### [Goal of the exercise]
Since each line must match the original, copy out the records with no differences at all.

### [Source data]
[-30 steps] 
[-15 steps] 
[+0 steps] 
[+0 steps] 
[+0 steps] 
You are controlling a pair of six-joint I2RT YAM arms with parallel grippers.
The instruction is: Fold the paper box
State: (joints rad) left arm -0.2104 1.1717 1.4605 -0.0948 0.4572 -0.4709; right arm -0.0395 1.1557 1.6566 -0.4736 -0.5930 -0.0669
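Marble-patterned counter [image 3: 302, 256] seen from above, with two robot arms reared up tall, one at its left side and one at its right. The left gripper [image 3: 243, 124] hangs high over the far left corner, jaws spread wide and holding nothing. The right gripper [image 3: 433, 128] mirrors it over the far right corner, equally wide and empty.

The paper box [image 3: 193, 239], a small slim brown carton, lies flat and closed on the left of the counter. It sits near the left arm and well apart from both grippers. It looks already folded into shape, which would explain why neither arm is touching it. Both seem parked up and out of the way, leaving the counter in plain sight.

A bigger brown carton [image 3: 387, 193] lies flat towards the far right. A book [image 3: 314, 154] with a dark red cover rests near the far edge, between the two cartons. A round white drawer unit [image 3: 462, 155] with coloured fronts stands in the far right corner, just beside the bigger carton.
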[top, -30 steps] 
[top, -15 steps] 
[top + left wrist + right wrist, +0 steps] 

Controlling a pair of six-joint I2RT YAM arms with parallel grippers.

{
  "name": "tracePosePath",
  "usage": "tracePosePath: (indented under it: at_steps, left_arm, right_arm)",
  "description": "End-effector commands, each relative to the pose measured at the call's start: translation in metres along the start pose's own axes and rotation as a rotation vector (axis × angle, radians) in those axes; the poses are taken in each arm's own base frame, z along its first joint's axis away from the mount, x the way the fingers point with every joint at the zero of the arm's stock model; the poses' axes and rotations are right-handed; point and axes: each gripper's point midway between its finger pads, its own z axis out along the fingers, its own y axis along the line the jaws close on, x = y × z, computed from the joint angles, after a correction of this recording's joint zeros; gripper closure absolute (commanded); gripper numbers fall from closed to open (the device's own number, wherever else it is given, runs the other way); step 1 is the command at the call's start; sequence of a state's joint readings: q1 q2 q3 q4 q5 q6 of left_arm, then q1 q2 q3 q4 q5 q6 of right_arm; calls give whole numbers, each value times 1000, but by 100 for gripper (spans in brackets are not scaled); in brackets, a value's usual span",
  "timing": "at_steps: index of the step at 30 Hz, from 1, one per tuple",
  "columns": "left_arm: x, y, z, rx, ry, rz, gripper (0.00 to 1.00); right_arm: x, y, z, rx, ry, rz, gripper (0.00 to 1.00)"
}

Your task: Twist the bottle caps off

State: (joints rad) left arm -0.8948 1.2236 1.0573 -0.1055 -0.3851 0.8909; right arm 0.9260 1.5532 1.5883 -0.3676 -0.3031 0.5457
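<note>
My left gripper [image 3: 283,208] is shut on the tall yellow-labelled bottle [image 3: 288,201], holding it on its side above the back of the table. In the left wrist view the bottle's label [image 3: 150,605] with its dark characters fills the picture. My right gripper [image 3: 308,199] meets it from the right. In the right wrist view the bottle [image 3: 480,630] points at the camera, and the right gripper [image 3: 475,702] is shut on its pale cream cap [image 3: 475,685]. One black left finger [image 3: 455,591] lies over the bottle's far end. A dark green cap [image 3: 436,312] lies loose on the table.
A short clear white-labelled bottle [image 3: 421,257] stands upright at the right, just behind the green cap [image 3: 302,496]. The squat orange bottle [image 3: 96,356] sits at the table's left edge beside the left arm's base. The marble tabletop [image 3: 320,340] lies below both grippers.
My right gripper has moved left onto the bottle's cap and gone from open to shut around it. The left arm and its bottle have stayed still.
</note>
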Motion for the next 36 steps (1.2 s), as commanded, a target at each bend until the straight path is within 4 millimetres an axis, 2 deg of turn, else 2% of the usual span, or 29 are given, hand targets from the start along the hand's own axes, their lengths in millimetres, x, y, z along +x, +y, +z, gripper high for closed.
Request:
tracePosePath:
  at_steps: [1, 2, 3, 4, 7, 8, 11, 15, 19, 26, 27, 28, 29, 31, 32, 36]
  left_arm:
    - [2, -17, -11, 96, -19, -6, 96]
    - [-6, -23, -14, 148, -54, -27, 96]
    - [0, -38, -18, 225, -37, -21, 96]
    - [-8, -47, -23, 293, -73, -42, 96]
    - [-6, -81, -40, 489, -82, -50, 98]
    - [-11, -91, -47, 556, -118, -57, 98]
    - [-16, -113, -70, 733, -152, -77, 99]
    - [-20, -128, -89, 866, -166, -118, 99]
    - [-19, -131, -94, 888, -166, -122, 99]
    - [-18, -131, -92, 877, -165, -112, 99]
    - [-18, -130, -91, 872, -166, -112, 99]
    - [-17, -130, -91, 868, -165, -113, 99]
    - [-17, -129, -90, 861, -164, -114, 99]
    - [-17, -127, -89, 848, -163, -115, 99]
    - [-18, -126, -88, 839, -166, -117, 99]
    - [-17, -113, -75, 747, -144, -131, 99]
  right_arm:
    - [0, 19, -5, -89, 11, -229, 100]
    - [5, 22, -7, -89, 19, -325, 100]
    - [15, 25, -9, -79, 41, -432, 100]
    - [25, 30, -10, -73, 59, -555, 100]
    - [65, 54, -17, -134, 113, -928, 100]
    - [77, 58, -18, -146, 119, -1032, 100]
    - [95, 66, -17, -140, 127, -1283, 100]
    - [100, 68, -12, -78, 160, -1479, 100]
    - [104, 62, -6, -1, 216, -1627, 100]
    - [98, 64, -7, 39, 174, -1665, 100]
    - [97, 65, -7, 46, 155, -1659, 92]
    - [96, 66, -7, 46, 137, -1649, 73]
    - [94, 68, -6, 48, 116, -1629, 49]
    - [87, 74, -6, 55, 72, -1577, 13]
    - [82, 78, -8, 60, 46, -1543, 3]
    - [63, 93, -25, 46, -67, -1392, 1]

### [Response]
[-30 steps] 
[-15 steps] 
[+0 steps] 
[+0 steps] 
[+0 steps] 
You are controlling a pair of six-joint I2RT YAM arms with parallel grippers.
The instruction is: Fold the paper box
State: (joints rad) left arm -0.2104 1.1717 1.4605 -0.0948 0.4572 -0.4709; right arm -0.0395 1.1557 1.6566 -0.4736 -0.5930 -0.0669
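Marble-patterned counter [image 3: 302, 256] seen from above, with two robot arms reared up tall, one at its left side and one at its right. The left gripper [image 3: 243, 124] hangs high over the far left corner, jaws spread wide and holding nothing. The right gripper [image 3: 433, 128] mirrors it over the far right corner, equally wide and empty.

The paper box [image 3: 193, 239], a small slim brown carton, lies flat and closed on the left of the counter. It sits near the left arm and well apart from both grippers. It looks already folded into shape, which would explain why neither arm is touching it. Both seem parked up and out of the way, leaving the counter in plain sight.

A bigger brown carton [image 3: 387, 193] lies flat towards the far right. A book [image 3: 314, 154] with a dark red cover rests near the far edge, between the two cartons. A round white drawer unit [image 3: 462, 155] with coloured fronts stands in the far right corner, just beside the bigger carton.
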[top, -30 steps] 
[top, -15 steps] 
[top + left wrist + right wrist, +0 steps] 

Controlling a pair of six-joint I2RT YAM arms with parallel grippers.

{
  "name": "tracePosePath",
  "usage": "tracePosePath: (indented under it: at_steps, left_arm, right_arm)",
  "description": "End-effector commands, each relative to the pose measured at the call's start: translation in metres along the start pose's own axes and rotation as a rotation vector (axis × angle, radians) in those axes; the poses are taken in each arm's own base frame, z along its first joint's axis away from the mount, x the way the fingers point with every joint at the zero of the arm's stock model; the poses' axes and rotations are right-handed; point and axes: each gripper's point midway between its finger pads, its own z axis out along the fingers, its own y axis along the line the jaws close on, x = y × z, computed from the joint angles, after a correction of this recording's joint zeros; gripper closure absolute (commanded); gripper numbers fall from closed to open (the device's own number, wherever else it is given, runs the other way); step 1 is the command at the call's start; sequence of a state's joint readings: q1 q2 q3 q4 q5 q6 of left_arm, then q1 q2 q3 q4 q5 q6 of right_arm; calls give whole numbers, each value times 1000, but by 100 for gripper (spans in brackets are not scaled); in brackets, a value's usual span",
  "timing": "at_steps: index of the step at 30 Hz, from 1, one per tuple",
  "columns": "left_arm: x, y, z, rx, ry, rz, gripper (0.00 to 1.00); right_arm: x, y, z, rx, ry, rz, gripper (0.00 to 1.00)"
}

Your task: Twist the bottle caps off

State: (joints rad) left arm -0.8948 1.2236 1.0573 -0.1055 -0.3851 0.8909; right arm 0.9260 1.5532 1.5883 -0.3676 -0.3031 0.5457
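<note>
My left gripper [image 3: 283,208] is shut on the tall yellow-labelled bottle [image 3: 288,201], holding it on its side above the back of the table. In the left wrist view the bottle's label [image 3: 150,605] with its dark characters fills the picture. My right gripper [image 3: 308,199] meets it from the right. In the right wrist view the bottle [image 3: 480,630] points at the camera, and the right gripper [image 3: 475,702] is shut on its pale cream cap [image 3: 475,685]. One black left finger [image 3: 455,591] lies over the bottle's far end. A dark green cap [image 3: 436,312] lies loose on the table.
A short clear white-labelled bottle [image 3: 421,257] stands upright at the right, just behind the green cap [image 3: 302,496]. The squat orange bottle [image 3: 96,356] sits at the table's left edge beside the left arm's base. The marble tabletop [image 3: 320,340] lies below both grippers.
My right gripper has moved left onto the bottle's cap and gone from open to shut around it. The left arm and its bottle have stayed still.
</note>
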Motion for the next 36 steps (1.2 s), as commanded, a target at each bend until the straight path is within 4 millimetres an axis, 2 deg of turn, else 2% of the usual span, or 29 are given, hand targets from the start along the hand's own axes, their lengths in millimetres, x, y, z along +x, +y, +z, gripper high for closed.
Request:
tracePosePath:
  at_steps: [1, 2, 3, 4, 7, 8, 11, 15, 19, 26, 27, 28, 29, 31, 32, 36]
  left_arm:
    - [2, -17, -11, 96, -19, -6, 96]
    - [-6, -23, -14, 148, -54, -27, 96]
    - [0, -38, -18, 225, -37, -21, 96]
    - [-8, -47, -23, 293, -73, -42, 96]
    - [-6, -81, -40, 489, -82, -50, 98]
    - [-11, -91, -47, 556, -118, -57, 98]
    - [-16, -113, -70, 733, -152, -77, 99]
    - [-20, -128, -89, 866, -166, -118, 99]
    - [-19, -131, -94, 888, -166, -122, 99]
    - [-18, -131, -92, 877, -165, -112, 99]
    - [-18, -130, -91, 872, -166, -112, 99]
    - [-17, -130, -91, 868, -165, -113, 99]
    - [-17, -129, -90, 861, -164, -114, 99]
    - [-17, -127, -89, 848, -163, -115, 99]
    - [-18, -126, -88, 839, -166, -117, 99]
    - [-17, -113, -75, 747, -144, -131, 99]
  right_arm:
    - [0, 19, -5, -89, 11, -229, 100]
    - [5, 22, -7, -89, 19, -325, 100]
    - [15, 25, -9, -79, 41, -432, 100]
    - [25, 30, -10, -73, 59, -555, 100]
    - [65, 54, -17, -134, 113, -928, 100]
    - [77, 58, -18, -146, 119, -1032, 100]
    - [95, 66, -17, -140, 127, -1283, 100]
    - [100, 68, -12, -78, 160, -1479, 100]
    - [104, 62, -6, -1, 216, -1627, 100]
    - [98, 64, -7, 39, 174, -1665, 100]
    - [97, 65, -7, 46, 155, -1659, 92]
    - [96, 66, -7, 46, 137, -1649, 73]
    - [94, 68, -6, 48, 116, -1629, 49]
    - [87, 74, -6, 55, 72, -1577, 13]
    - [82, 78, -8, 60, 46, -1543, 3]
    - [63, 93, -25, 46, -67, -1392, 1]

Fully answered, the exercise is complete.